A conservation group in Indonesia says it wants to create a 5-hectare (12-acre) "forest island" for the world's only known albino orangutan after rescuing it from villagers earlier this year.

Borneo Orangutan Survival Foundation said Wednesday that the 5-year-old orangutan, which it named Alba, can't be safely returned to the wild because of health issues related to her albinism including poor sight and hearing and the likelihood of skin cancer later in life.

Spokesman Nico Hermanu said the foundation is starting a public appeal to raise $80,000 needed to buy land for the special reserve near its orangutan rehabilitation center in central Kalimantan on the giant island of Borneo.

"To ensure that Alba can live a free and fulfilling life we are making her a forest island home, where she can live freely in natural habitat, but protected from threats posed by humans," the foundation said.

It said Alba would share the moat-enclosed reserve with three other orangutans she has bonded with since being rescued from Tanggiran village in Central Kalimantan in late April after apparently becoming separated from her mother.

At the time, the great ape was in poor condition, suffering from a parasitic infection and dehydration but since then has more than doubled in weight.

Orangutans, reddish-brown primates known for their gentle temperament and intelligence, are critically endangered and only found in the wild on the Indonesian island of Sumatra and on Borneo, which is divided among Indonesia, Malaysia and Brunei.

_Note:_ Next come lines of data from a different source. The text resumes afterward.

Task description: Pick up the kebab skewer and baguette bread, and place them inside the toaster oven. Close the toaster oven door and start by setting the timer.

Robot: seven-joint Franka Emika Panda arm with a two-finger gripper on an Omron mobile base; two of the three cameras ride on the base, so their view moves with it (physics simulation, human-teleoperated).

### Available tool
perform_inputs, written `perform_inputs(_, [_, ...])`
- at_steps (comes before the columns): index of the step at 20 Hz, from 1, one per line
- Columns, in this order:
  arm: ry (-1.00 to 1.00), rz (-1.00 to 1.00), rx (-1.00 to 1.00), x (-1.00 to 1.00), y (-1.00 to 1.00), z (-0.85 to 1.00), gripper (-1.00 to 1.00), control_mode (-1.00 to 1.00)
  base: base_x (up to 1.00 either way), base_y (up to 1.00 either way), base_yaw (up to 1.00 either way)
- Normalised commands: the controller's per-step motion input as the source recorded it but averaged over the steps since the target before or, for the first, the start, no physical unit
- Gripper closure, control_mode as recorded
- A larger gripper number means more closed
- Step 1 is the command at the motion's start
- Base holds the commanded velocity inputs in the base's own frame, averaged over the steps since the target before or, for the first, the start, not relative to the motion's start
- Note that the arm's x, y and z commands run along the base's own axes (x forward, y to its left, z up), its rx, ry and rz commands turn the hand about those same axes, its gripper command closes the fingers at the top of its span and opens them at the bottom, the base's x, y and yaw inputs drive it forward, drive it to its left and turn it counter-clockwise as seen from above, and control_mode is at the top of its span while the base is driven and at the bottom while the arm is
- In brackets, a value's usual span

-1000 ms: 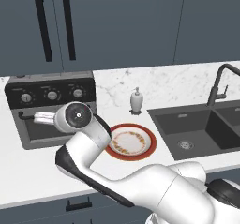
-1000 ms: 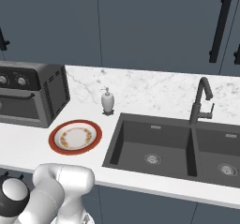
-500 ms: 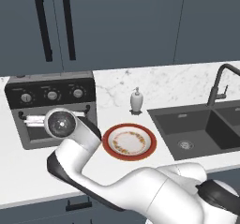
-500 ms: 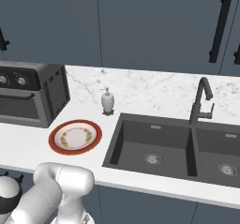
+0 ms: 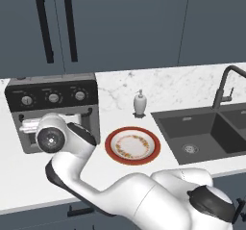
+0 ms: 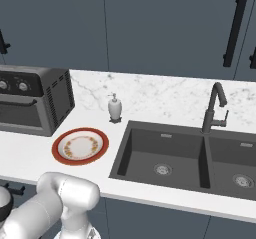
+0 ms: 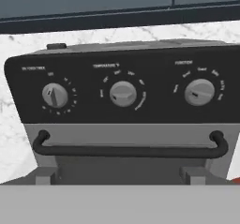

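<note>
The toaster oven (image 7: 122, 120) faces me head-on in the hand view, with three silver knobs (image 7: 123, 94) on its black panel. The toaster oven door (image 7: 126, 164) is shut, and its black bar handle (image 7: 129, 150) runs just above my fingertips (image 7: 47, 175). My gripper (image 7: 120, 177) is open with nothing between its fingers, close in front of the door. In the left base view the arm's round wrist joint (image 5: 50, 138) covers part of the oven (image 5: 53, 96). The kebab skewer and baguette bread are out of view.
A red-rimmed plate (image 5: 132, 146) lies bare on the marble counter (image 6: 30, 153) right of the oven (image 6: 35, 100). A soap dispenser (image 5: 139, 103) stands behind the plate. The dark double sink (image 6: 165, 155) and its faucet (image 6: 212, 108) are further right. Dark cabinets hang above.
The arm's wrist has swung left and down, bringing the open gripper lower in front of the shut oven door. Nothing on the counter has moved.
</note>
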Motion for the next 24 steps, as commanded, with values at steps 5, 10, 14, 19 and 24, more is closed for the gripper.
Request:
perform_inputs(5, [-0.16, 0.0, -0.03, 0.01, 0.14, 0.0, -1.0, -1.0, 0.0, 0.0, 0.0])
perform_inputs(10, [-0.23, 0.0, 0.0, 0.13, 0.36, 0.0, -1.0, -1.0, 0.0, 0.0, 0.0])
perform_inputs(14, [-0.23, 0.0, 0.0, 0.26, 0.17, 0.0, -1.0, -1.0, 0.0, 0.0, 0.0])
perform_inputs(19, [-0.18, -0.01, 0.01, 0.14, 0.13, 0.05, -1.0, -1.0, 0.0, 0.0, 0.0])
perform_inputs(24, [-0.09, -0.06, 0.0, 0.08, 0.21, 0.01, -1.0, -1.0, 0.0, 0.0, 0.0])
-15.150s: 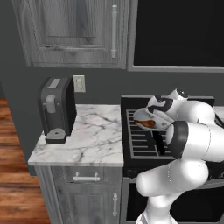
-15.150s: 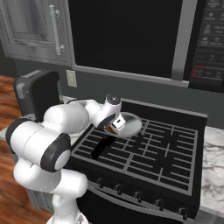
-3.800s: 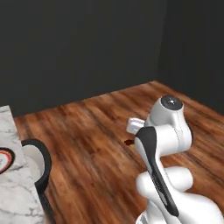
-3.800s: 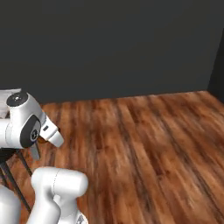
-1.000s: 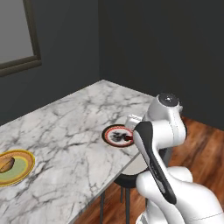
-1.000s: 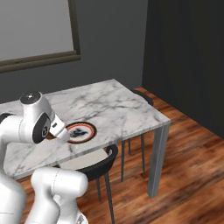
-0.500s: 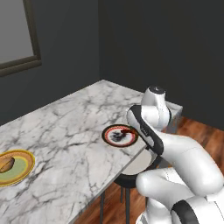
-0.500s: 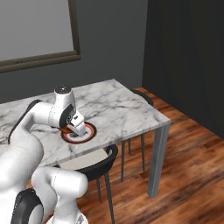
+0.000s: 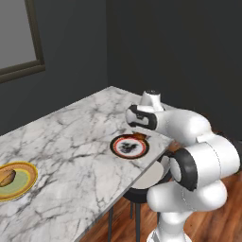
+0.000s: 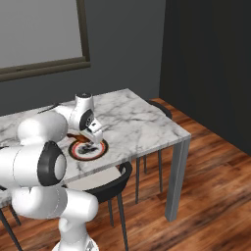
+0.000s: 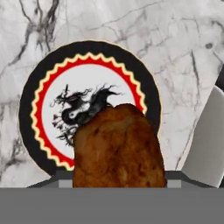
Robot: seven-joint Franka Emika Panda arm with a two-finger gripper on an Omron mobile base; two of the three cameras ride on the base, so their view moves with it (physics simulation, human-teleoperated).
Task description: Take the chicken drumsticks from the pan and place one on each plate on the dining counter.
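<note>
In the left base view, one drumstick (image 9: 6, 177) already lies on the yellow plate (image 9: 21, 189) at the counter's (image 9: 71, 137) left end, so half your job is done. In the hand view, your gripper (image 11: 118, 183) is clamped on the second drumstick (image 11: 118, 151) above the red plate (image 11: 48, 109); lowering and release remain.

black chair (image 10: 110, 184) under slab; framed window (image 10: 41, 34).
</note>
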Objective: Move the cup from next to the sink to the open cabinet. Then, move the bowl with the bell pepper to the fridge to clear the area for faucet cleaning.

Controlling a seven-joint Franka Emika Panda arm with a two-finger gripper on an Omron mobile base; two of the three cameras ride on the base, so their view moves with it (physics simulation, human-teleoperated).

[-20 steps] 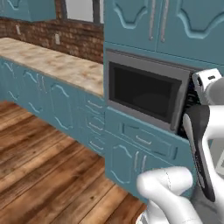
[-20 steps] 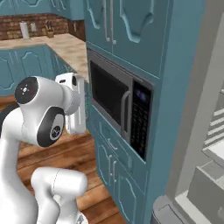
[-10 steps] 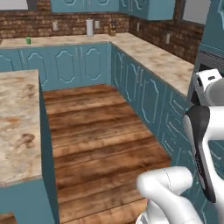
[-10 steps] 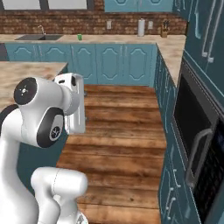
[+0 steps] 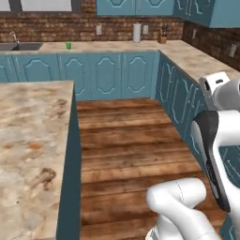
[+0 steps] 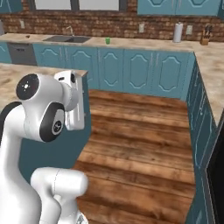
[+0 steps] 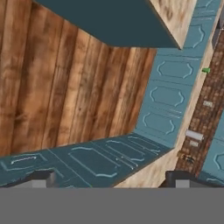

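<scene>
Your gripper (image 7: 109, 179) is spread wide and empty, arm tucked for driving. The cup (image 5: 68, 45) sits upper left on the far counter (image 5: 117, 46), just right of the sink (image 5: 21, 47). You're well apart from it; approach first.

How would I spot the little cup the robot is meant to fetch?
Look along the far counter under the brick wall. Just right of the sink stands the cup, alone. It is the one bright green thing there, far smaller than the white roll further right.
</scene>
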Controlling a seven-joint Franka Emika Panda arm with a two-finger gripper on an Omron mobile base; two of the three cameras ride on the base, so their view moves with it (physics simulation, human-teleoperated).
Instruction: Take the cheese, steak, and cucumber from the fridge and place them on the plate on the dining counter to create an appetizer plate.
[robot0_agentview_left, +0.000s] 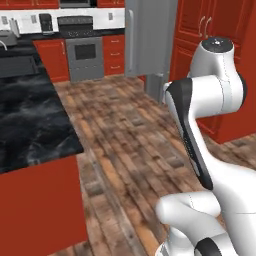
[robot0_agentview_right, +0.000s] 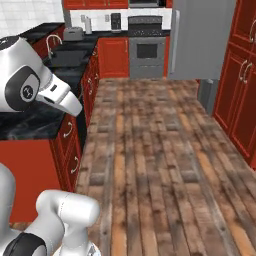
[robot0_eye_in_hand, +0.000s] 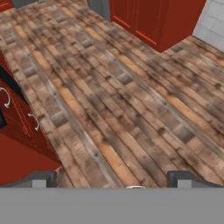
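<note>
Base views catch the shut fridge (robot0_agentview_left: 145, 42); the hand view has the tool (robot0_eye_in_hand: 111, 179) spread wide, empty, above floorboards (robot0_eye_in_hand: 131, 96).

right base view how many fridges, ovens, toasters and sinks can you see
fridge: 1
oven: 1
toaster: 1
sink: 1
total: 4

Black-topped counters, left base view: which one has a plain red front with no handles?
The dining counter at near left: its red front is one bare panel. The far cabinets beside the stove have drawers and doors.
</note>
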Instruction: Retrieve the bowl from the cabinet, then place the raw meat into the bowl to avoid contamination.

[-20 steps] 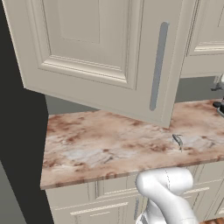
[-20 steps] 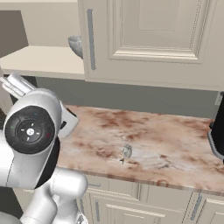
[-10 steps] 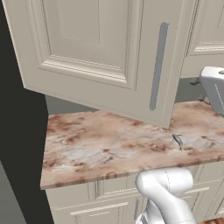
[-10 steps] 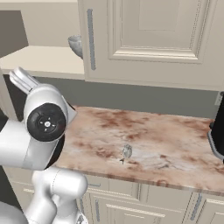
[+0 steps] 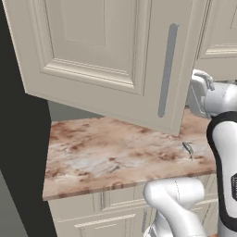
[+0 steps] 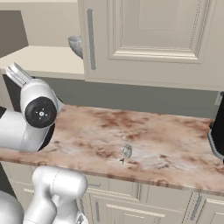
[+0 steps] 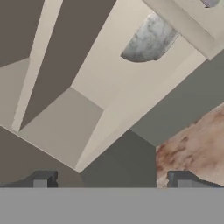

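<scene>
Cabinet [image 5: 106, 55] door swung open, bowl [image 6: 76, 45] on the shelf inside.

My pincer [image 7: 111, 179] is spread wide with nothing between its tips, and I look along it at the bowl [image 7: 148, 40], which sits well apart from me on the beige shelf [image 6: 43, 61], partly behind the door edge with its long grey handle [image 6: 91, 39]. Below lies the reddish marble counter [image 6: 144, 140].
</scene>
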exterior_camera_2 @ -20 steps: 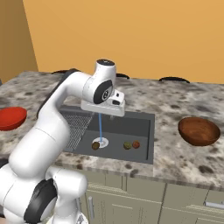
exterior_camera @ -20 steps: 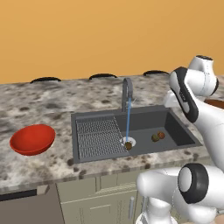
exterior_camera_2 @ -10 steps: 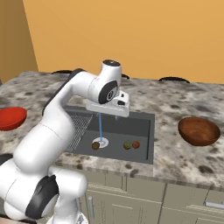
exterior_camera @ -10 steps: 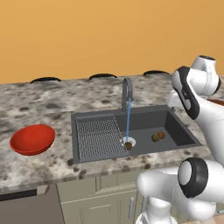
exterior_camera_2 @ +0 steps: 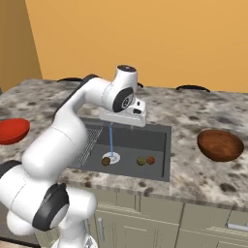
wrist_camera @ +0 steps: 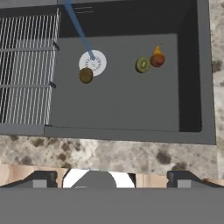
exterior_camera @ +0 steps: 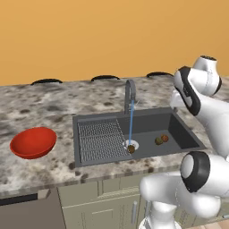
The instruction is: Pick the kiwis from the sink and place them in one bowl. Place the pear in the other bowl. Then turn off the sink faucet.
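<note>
Bright red shallow bowl (exterior_camera_2: 12, 130) cut off by left edge in right base view. Slim grey arched faucet (exterior_camera: 129, 95) hidden behind arm in right base view; lever too small to read. Ribbed wire rack (wrist_camera: 26, 70) cut by hand view's left edge.

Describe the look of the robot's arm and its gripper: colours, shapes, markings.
The arm is made of glossy white rounded segments with dark grey to black rings at the joints. The hand is a white boxy block. The gripper ends in two small dark grey, squarish finger tips. No cables or markings are visible.
</note>
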Available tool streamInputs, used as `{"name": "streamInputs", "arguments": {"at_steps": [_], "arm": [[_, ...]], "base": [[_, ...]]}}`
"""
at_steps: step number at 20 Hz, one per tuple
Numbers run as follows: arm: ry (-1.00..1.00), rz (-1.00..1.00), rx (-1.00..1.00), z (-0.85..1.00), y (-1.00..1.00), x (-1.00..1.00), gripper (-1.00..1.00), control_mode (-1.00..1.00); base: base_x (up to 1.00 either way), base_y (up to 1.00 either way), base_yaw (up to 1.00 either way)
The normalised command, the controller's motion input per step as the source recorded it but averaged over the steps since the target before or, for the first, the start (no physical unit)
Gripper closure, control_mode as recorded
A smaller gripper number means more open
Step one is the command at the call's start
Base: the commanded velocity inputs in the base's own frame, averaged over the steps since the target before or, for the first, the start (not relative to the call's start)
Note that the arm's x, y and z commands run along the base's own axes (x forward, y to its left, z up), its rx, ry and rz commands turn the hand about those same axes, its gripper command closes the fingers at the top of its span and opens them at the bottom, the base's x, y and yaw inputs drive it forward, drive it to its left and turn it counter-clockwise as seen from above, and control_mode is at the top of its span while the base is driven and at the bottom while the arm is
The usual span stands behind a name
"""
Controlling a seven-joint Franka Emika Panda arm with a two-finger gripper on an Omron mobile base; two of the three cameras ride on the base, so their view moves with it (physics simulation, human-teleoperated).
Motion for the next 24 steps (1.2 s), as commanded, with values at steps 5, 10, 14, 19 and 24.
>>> {"name": "streamInputs", "arguments": {"at_steps": [5, 10, 14, 19, 24], "arm": [[0.03, 0.0, 0.0, 0.0, 0.0, 0.47, -1.0, -1.0], [0.04, 0.0, 0.0, 0.0, -0.02, 0.45, -1.0, -1.0], [0.02, 0.0, 0.0, 0.0, -0.08, 0.46, -1.0, -1.0], [0.0, 0.02, 0.01, -0.06, -0.1, 0.25, -1.0, -1.0], [0.0, 0.01, -0.04, -0.41, -0.08, 0.0, -1.0, -1.0]], "base": [[0.0, 0.0, 0.0], [0.0, 0.0, 0.0], [0.0, 0.0, 0.0], [0.0, 0.0, 0.0], [0.0, 0.0, 0.0]]}}
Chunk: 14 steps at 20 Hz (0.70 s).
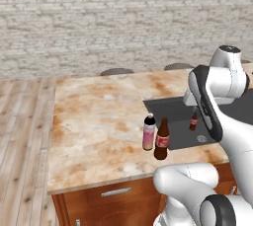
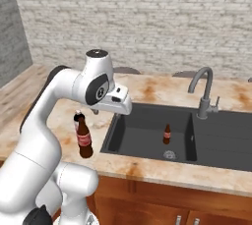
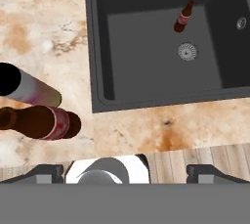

The International Union for Conservation of Nature, which declared Borneo's orangutans critically endangered last year, says their numbers have dropped by nearly two-thirds since the early 1970s as plantation agriculture destroyed and fragmented their forest habitat.

The Sumatran orangutan is a separate species and has been critically endangered since 2008.

Alba means "white" in Latin and "dawn" in Spanish and was chosen in May after thousands of suggestions were sent in from around the world.